Девушки расходились, но некоторые остались писать заявления. Паша задумалась. Она могла отказаться.
— Товарищ военком! А можно подумать до завтра?
— Как фамилия?
— Киселёва.
— Хорошо. Если завтра не будет заявления, будем Вас призывать.
Аня сегодня была в больнице, и Паша поехала к ней. По дороге, в трамвае, мысли одна за другой приходили ей в голову: возможно, эти сборы и есть выход из того, что делало её жизнь невыносимой? Ей надо забыть Ивана, а он часто приходит к Боре… Одно время она собиралась уехать в Карачан и устроиться на работу на своей родине. Бросить учёбу? Ни за что! К тому же сложилась невыносимая обстановка в больнице. Она прошла специальные курсы хирургических сестёр и теперь ассистировала лучшим хирургам клиники. Всё шло хорошо, пока у неё не испортились отношения с новым ведущим хирургом. Паша стала замечать, что он оказывает ей всяческие знаки внимания, что его улыбки и намёки носят вполне определённый характер. Может, она и нашла бы в себе силы отшутиться, уйти от неуклюжих ухаживаний несимпатичного ей человека, но в это время боль, нанесённая Ваней, была настолько сильна, что все мужчины казались ей не иначе, как павианами.

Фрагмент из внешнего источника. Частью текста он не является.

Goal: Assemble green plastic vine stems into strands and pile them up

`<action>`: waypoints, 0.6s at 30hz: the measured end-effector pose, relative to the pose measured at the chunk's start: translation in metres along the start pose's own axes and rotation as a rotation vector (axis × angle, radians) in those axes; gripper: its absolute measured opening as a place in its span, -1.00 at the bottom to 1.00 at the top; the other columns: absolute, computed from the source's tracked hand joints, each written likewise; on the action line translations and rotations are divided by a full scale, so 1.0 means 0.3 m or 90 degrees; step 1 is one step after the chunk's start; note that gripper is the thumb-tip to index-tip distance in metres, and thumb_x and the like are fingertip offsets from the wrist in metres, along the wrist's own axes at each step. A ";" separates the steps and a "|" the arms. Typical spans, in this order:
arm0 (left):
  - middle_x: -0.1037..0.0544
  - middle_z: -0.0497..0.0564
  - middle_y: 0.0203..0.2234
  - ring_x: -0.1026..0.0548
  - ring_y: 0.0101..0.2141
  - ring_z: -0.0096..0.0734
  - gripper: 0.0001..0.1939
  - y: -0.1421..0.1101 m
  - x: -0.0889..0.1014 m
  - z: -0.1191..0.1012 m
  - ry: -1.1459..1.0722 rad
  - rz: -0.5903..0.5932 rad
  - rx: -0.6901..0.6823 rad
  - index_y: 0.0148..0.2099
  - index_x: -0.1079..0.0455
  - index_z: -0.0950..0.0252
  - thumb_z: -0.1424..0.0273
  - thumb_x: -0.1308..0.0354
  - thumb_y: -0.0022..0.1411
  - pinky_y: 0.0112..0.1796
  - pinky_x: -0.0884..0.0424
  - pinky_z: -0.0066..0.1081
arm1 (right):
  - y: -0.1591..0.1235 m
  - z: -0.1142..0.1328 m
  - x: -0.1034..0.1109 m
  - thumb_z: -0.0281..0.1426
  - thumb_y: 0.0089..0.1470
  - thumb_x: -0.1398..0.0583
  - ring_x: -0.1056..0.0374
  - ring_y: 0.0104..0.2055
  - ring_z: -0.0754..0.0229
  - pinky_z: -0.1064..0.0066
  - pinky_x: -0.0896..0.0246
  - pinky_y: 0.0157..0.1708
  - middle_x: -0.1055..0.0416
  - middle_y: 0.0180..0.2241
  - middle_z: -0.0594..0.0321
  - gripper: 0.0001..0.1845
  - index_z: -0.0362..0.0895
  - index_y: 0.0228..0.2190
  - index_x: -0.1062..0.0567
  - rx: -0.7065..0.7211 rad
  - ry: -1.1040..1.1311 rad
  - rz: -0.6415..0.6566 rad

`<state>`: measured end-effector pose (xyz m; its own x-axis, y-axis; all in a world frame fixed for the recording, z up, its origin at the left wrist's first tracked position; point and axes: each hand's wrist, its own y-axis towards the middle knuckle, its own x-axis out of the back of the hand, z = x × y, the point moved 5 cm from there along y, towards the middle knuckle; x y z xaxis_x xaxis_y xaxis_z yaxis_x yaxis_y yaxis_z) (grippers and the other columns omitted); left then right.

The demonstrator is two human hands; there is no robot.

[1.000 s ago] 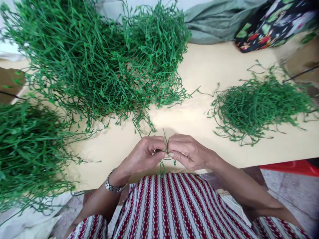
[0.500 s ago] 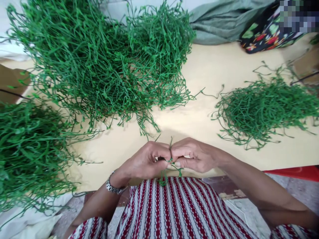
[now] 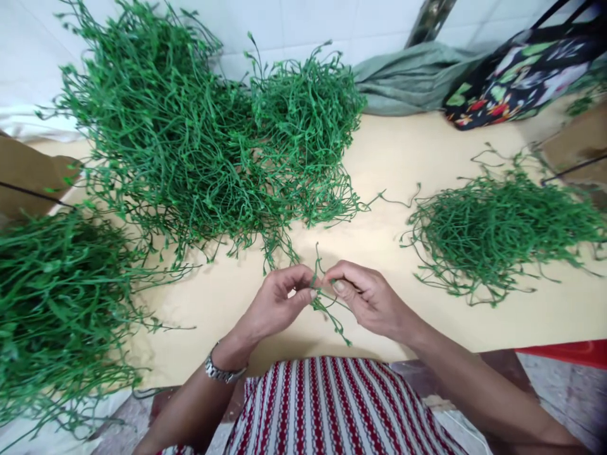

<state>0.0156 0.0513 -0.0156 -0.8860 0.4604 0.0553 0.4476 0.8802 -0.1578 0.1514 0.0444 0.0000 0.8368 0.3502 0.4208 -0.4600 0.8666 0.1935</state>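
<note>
Two bare hands meet over the near edge of a pale table [image 3: 379, 246], working at a few thin green stems [image 3: 324, 307]. The stems lie between the fingertips, their long axis running from the far side, slanting nearer and to the right, with loose ends hanging below. The left hand [image 3: 284, 300] is closer to them: its thumb and forefinger are pinched together on the stems where they cross. The right hand [image 3: 367, 297] is just beside, its thumb and forefinger closed narrowly, seemingly on a strand; its other fingers are curled.

A large heap [image 3: 180, 145] of stems lies far and left, a second heap [image 3: 52, 303] at near left, and a smaller pile [image 3: 502, 227] to the right. A watch [image 3: 225, 374] circles the left wrist. At far right sit a grey-green cloth [image 3: 412, 79] and a flowered bag [image 3: 516, 82]. No brand, label or writing can be read.
</note>
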 end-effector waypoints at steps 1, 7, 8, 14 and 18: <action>-0.30 -0.08 -0.60 -0.25 -0.52 -0.53 -0.93 -0.001 0.002 0.012 -0.021 -0.030 0.013 -0.44 -0.31 0.36 0.47 -0.10 0.06 -0.47 -0.18 -0.49 | -0.007 -0.009 -0.016 -0.43 0.15 -0.01 -0.17 -0.50 0.37 0.55 -0.09 -0.50 -0.29 -0.46 0.28 -0.86 -0.17 -0.27 -0.34 -0.020 0.013 -0.008; -0.27 -0.07 -0.56 -0.25 -0.48 -0.49 -0.92 -0.010 -0.016 0.006 0.011 -0.151 -0.083 -0.47 -0.29 0.33 0.49 -0.11 0.06 -0.44 -0.19 -0.46 | -0.026 -0.062 -0.059 -0.34 0.04 -0.16 -0.23 -0.42 0.34 0.52 -0.14 -0.48 -0.30 -0.39 0.25 -0.82 -0.17 -0.30 -0.36 -0.103 0.132 -0.067; -0.27 -0.06 -0.55 -0.25 -0.46 -0.48 -0.92 -0.011 -0.022 -0.002 0.038 -0.163 -0.112 -0.47 -0.30 0.32 0.50 -0.11 0.06 -0.44 -0.19 -0.46 | -0.027 -0.070 -0.062 -0.33 0.03 -0.17 -0.23 -0.42 0.34 0.52 -0.14 -0.48 -0.30 -0.40 0.25 -0.83 -0.17 -0.32 -0.37 -0.107 0.148 -0.076; -0.27 -0.07 -0.58 -0.25 -0.49 -0.49 -0.88 -0.022 -0.047 -0.034 0.170 -0.150 -0.170 -0.46 -0.28 0.31 0.57 -0.03 0.11 -0.46 -0.17 -0.47 | -0.042 -0.106 -0.071 -0.29 0.04 -0.17 -0.21 -0.50 0.36 0.53 -0.10 -0.53 -0.28 -0.49 0.30 -0.80 -0.20 -0.41 -0.39 -0.135 0.208 -0.070; -0.20 -0.13 -0.61 -0.18 -0.56 -0.56 -0.86 -0.027 -0.055 -0.037 0.266 -0.063 -0.101 -0.48 -0.21 0.32 0.60 0.04 0.09 -0.51 -0.10 -0.50 | -0.041 -0.077 -0.043 -0.37 0.09 -0.12 -0.18 -0.48 0.34 0.51 -0.07 -0.50 -0.25 -0.52 0.30 -0.85 -0.20 -0.45 -0.39 -0.039 0.073 -0.030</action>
<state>0.0279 0.0380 -0.0045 -0.8151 0.3521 0.4600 0.4054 0.9139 0.0189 0.1533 0.0374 -0.0283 0.8873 0.3430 0.3084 -0.4026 0.9022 0.1549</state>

Однажды она резко ответила на заигрывания холостяка-хирурга, и в сестринских кулуарах её стали называть «гордячкой», зазнайкой. Незаметно её оттеснили на второстепенные роли, и ей было обидно, что её лучшие качества стали никому не нужны только потому, что она вела себя не так, как нужно. Значит, то, что она знает и умеет, не имеет никакого значения?